Elle croyait à l’avenir : elle vivait, elle bâtissait.
Moi je doutais, je m’ennuyais - et j’écrivais.
Penser était utile, mais parfois épuisant.
À force de rester accroché aux mots
on perdait de vue ce qui nous entourait :
les objets et les visages, ce qu’on pourrait,
si on le voulait, toucher. On en partait pour
réfléchir, c’était le motif ; on y revenait à la fin.
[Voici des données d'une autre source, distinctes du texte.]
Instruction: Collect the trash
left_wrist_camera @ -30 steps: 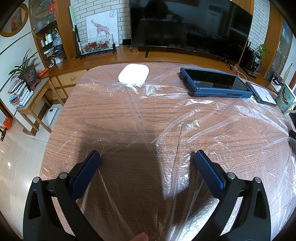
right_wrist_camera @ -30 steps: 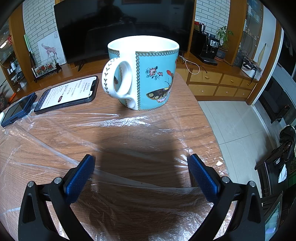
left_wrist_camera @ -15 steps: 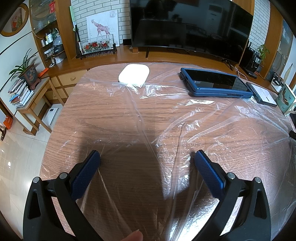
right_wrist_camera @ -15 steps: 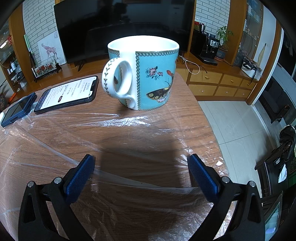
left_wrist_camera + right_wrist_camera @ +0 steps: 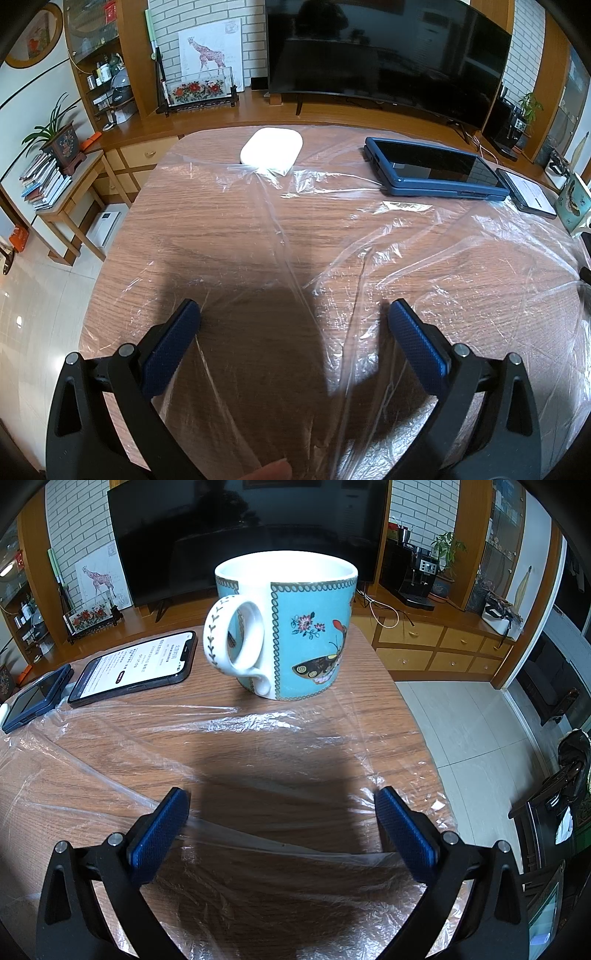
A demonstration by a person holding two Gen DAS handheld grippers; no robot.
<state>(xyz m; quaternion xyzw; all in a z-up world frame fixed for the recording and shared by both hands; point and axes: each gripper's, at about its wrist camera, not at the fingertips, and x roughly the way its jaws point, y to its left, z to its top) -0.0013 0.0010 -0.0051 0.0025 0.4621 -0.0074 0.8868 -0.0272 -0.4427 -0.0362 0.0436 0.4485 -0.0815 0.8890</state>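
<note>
A large sheet of clear plastic wrap (image 5: pixel 388 251) lies crumpled and spread over the brown wooden table (image 5: pixel 207 221); it also shows in the right wrist view (image 5: pixel 229 723). My left gripper (image 5: pixel 293 317) is open and empty, low over the wrap at the table's near left part. My right gripper (image 5: pixel 282 805) is open and empty, low over the wrap near the table's right edge, facing a blue butterfly mug (image 5: pixel 291 627).
A white oval case (image 5: pixel 271 149) and a blue-cased tablet (image 5: pixel 432 168) lie at the table's far side, their near edges on the wrap. A phone with a lit screen (image 5: pixel 136 664) lies left of the mug. The table edge drops to tiled floor (image 5: pixel 476 723) on the right.
</note>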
Mais entretemps  on avait oublié, on avait
arrêté de voir et de sentir. Le froid et la
chaleur, la haine et l’amour, la maison et
la rue s’offusquaient. Nous n’étions,
pendant le temps de la réflexion, qu’une
machine à déchiffrer et à organiser, un
appareil à extraire des conclusions. Ainsi
progressait, lentement, notre compréhension
de ce qui nous arrivait. Bien sûr, souvent il
fallait faire marche arrière et corriger. Et
puis, un jour, étant devenus sages de tant de
sagesse, la mort venait et nous emportait.
Après nous, d’autres, sachant ou ignorant
ce que nous avions appris, recommençaient
l’éternelle recherche de la vérité, croyaient
à la science, croyaient au progrès et à l’utilité
de l’effort accompli. Être un homme ou une
femme c’était cela. C’était cela la vie.